- **What the task requires**
From the top of the records below down to the line containing "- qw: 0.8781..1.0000", reproduce every line exactly.

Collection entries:

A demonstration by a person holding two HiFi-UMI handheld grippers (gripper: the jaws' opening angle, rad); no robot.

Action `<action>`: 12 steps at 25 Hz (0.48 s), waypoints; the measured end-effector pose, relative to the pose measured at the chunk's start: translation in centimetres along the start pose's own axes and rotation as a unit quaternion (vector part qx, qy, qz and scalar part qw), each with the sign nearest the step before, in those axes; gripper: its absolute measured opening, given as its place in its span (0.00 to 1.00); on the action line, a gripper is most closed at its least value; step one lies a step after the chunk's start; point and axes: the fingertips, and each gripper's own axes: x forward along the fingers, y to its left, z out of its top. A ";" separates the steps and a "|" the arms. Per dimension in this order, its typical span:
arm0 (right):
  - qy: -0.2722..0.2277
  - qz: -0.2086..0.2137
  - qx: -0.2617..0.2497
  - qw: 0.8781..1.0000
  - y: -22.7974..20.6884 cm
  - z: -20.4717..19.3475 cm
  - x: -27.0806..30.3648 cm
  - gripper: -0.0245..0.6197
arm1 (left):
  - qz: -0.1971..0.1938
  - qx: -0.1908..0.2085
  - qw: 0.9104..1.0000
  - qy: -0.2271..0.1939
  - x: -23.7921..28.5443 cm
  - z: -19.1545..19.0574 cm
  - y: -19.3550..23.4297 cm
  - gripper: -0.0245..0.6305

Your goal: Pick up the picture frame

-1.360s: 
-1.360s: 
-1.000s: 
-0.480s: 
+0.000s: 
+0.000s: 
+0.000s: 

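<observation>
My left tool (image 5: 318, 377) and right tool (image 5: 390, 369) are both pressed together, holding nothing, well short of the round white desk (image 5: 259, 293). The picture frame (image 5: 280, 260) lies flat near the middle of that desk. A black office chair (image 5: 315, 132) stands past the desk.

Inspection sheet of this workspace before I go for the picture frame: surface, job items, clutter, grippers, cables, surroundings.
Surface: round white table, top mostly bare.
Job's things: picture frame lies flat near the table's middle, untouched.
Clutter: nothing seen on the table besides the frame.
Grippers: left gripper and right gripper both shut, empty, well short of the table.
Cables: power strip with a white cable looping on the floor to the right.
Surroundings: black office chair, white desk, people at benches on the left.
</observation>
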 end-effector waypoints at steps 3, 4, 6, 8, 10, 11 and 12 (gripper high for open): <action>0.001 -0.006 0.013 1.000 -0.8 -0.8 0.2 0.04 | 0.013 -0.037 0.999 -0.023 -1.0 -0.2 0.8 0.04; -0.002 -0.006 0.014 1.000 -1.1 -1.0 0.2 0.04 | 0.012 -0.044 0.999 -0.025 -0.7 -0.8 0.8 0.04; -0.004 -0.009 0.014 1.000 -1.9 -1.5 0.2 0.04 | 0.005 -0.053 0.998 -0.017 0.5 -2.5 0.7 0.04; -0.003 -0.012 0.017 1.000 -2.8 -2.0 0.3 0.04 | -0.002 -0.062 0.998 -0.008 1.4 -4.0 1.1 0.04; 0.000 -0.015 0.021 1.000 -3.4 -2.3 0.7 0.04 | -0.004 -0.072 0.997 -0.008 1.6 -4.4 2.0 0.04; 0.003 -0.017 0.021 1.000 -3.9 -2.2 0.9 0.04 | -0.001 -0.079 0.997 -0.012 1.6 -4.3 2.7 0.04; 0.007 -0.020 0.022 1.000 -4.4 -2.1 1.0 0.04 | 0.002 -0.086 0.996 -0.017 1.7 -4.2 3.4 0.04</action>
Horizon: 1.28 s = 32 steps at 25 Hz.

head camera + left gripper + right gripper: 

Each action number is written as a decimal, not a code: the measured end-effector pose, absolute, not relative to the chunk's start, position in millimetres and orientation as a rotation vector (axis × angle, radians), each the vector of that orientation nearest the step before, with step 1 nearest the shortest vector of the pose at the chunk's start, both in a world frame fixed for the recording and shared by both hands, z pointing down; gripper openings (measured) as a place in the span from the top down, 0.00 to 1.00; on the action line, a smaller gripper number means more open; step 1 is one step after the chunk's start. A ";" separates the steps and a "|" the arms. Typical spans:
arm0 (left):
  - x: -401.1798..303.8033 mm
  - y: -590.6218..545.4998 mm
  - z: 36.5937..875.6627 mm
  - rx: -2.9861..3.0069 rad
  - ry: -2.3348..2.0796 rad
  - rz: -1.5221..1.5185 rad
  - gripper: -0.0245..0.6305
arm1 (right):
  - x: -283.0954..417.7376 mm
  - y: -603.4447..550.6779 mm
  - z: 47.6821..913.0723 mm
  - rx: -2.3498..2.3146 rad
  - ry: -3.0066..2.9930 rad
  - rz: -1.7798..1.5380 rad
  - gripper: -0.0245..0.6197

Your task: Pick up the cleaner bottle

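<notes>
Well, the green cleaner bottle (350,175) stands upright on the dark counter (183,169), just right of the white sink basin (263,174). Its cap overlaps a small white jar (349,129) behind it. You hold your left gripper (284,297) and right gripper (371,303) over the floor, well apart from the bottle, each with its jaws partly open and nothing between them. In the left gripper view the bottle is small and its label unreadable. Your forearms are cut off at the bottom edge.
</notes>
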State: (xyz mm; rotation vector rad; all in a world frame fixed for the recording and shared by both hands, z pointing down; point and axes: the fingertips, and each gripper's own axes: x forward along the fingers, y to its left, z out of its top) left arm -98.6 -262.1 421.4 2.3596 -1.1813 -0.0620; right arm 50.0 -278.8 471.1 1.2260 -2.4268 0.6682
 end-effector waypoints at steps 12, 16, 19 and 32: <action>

- **Answer box**
A demonstration by a person holding two HiFi-UMI handheld grippers (gripper: the jaws' opening angle, rad); no robot.

Action `<action>`: 12 steps at 25 Hz (0.48 s), waypoints; the measured end-effector pose, relative to the pose measured at the chunk's start: translation in centimetres along the start pose's own axes and rotation as a unit quaternion (vector part qx, qy, qz and scalar part qw), each with the sign nearest the step before, in those axes; gripper: its absolute measured opening, given as its place in its span (0.00 to 1.00); on the action line, a gripper is most closed at its least value; step one lies a step after the chunk's start; point and axes: the fingertips, and each gripper's own axes: x forward along the fingers, y to its left, z out of its top. A ";" separates the steps and a "|" the arms. Per dimension in this order, its typical span:
arm0 (right):
  - qy: -0.2722..0.2277
  - qz: -0.2086..0.2137
  - qx: -0.2617..0.2497
  - qw: 0.8781..1.0000

The exercise ends with this answer.